# TASK DESCRIPTION
Write out the data below exactly as given, without any of its pictures.
--- DATA SEGMENT ---
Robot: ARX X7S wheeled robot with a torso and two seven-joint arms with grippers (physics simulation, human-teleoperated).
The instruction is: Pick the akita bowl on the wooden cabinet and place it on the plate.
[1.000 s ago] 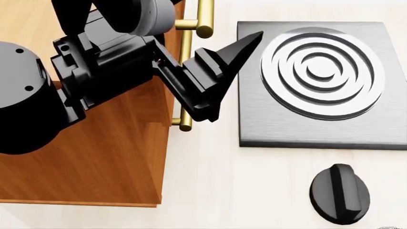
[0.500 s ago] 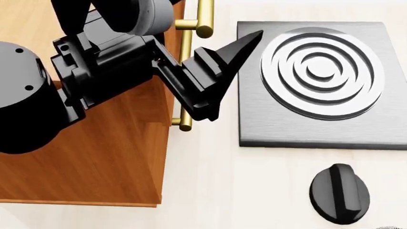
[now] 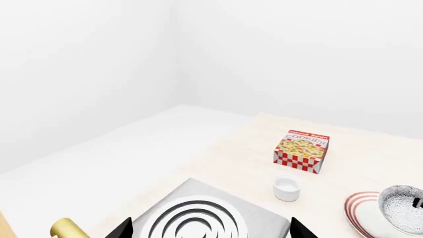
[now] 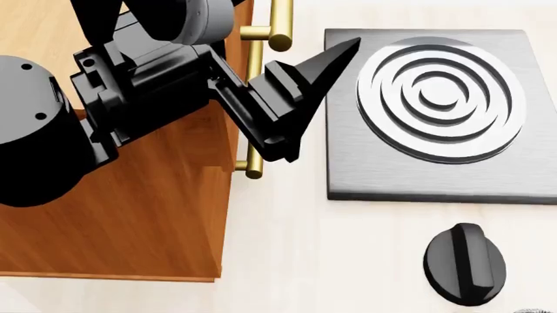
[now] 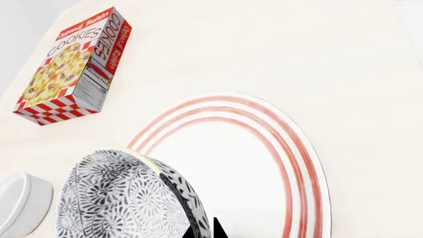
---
# ANSWER SPACE
Robot: ARX X7S wheeled robot with a torso and two seven-joint arms with grippers (physics simulation, human-teleoperated).
The instruction is: Pick the akita bowl on the wooden cabinet and place it on the plate.
[1.000 s ago] 
[0.500 s ago] 
[now] 
[now] 
[now] 

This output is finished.